Pero en el caso de Guinea la presencia adquiere un matiz dramático no solo por los latigazos recibidos por los alumnos en sus esfuerzos por memorizar los denuestos públicos contra el “invasor”, sino por la descarada evidencia de la intromisión del extranjero blanco y poderoso en la configuración de la experiencia dolorosa del pueblo. Y es que, habiendo sido testigo de los puños en alto en contra del colonialismo, choca ahora que el general Obiang siga lanzando soflamas anticoloniales pese a la descarada connivencia de las antiguas potencias en el estado de cosas del país cuyos destinos dirige con mano de hierro enriquecido. Es una aparente contradicción. Es decir, ¿tiene motivos rigurosos para quejarse un presidente cuyos resortes materiales están sostenidos por el extranjero? Sea cual fuere la respuesta, el descarado apoyo de las potencias coloniales a un régimen carente del más mínimo de los sentimientos humanos exige la asignación de la culpa sobre lo que es actualmente Guinea Ecuatorial, un campo baldío, donde todo se mueve por resortes de la maldad. Los testimonios son apabullantes.

 

No buscaremos la causa de esta terrible complicidad en la abundante riqueza petrolífera de nuestro país, pues no hay discurso racional que la sostenga. ¿Qué gobierno, en su sano juicio, negaría la explotación de los recursos guineanos a los únicos que atesoran medios de producción para ello?

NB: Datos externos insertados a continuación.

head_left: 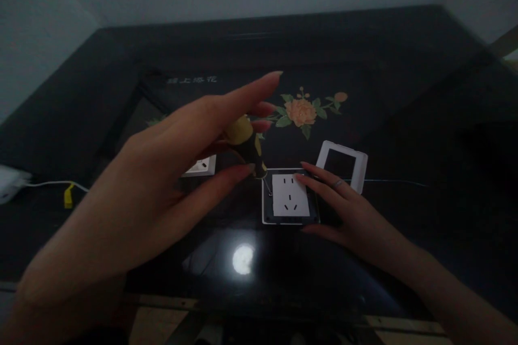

La razón probable de esta incuria es la incapacidad del llamado mundo occidental de reconocer los malos pasos dados en el pasado, y de asumir que la consecuencia de la prolongada inacción impidió ver el perfil humanicida de las políticas mundiales.  Agobiada por sus propios errores y excesos, la clase política mundial no ha obtenido el receso necesario para enjuiciar sus acciones y devolver la deseada paz a los países de los que se sirvió para afianzar su hegemonía. Lo de África ya no debe ser una mendicante sumisión. Debe estar cerca la fecha en que las naciones occidentales reconocerán su falta y establecerán con Guinea, en nuestro particular caso, unas relaciones en los que no primen la exaltación de la maldad ni la protección de egoístas que encuentran a sus pares en el seno de estas naciones occidentales, aunque acaben luego abandonados como si no hubieran prestado servicio alguno a los que se beneficiaron de sus fechorías. Dice muy mal del mundo desarrollado el que sólo haya podido establecer relaciones con africanos de tan bajo perfil humano.